What taxes do employees face when participating in ESOP?
In Vietnam, employees face personal income tax twice: (1) When receiving rights to buy discounted shares - 20% tax on the difference between market price and discounted price; (2) When selling shares - 0.1% tax on total transaction value. Some companies like FPT, Masan, and TPBank have implemented a "gross-up" model where the company helps pay the first round of personal income tax to increase ESOP attractiveness.
Can small and medium enterprises implement ESOP?
Absolutely. Data from the Vietnam Association of Small and Medium Enterprises shows that 127 SMEs successfully implemented ESOP during 2020-2023. The suitable model for SMEs is a simplified ESOP with 3-5 clear participation criteria, 2-3% of charter capital in size, focusing on 15-20 key personnel. SMEs should prioritize simple, transparent processes tied to specific revenue/profit growth targets.
How to ensure ESOP doesn't dilute existing shareholders' interests?

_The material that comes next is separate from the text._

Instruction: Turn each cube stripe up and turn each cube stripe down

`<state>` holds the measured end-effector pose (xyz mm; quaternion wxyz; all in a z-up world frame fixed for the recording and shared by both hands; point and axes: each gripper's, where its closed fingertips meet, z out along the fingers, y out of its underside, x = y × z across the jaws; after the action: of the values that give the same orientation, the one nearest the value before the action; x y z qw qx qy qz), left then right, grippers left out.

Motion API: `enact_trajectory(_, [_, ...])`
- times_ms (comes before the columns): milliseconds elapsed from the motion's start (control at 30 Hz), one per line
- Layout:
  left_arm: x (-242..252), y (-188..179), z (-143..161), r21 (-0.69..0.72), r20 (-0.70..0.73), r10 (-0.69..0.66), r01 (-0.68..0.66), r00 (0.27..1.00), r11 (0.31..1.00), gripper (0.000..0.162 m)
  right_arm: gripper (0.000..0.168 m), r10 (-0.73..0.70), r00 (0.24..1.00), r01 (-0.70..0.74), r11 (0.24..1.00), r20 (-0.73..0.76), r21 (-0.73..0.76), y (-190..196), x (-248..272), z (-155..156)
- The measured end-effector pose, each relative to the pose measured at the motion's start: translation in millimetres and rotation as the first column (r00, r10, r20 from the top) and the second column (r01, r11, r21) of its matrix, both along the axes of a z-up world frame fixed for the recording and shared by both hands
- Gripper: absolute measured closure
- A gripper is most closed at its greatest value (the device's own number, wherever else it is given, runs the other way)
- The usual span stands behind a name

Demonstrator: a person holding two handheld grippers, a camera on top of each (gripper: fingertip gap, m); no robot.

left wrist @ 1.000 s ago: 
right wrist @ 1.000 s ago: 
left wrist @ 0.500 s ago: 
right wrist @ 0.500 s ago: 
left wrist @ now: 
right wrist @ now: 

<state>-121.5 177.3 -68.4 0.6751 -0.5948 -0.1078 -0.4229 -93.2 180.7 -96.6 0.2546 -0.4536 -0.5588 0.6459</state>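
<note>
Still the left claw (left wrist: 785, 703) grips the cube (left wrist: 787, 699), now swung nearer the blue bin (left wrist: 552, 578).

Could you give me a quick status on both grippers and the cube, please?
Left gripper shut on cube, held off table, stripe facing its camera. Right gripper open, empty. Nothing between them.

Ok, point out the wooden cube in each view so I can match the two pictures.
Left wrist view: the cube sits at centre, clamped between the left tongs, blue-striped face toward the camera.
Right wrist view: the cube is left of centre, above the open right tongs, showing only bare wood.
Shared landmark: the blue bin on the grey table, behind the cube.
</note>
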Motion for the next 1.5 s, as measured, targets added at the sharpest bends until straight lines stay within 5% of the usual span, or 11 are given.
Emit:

To minimize dilution effects, Vietnamese businesses should apply 5 measures: (1) Limit ESOP issuance to 2-3%/year and maximum 10-15% over 5 years; (2) Design performance-based ESOP with specific KPIs, ensuring employees create value exceeding dilution ratio; (3) Conduct detailed EPS dilution analysis to present at shareholder meetings; (4) Apply a "malus" mechanism - revoking ESOP when KPIs aren't met; (5) Implement share buybacks alongside ESOP issuance to balance outstanding shares.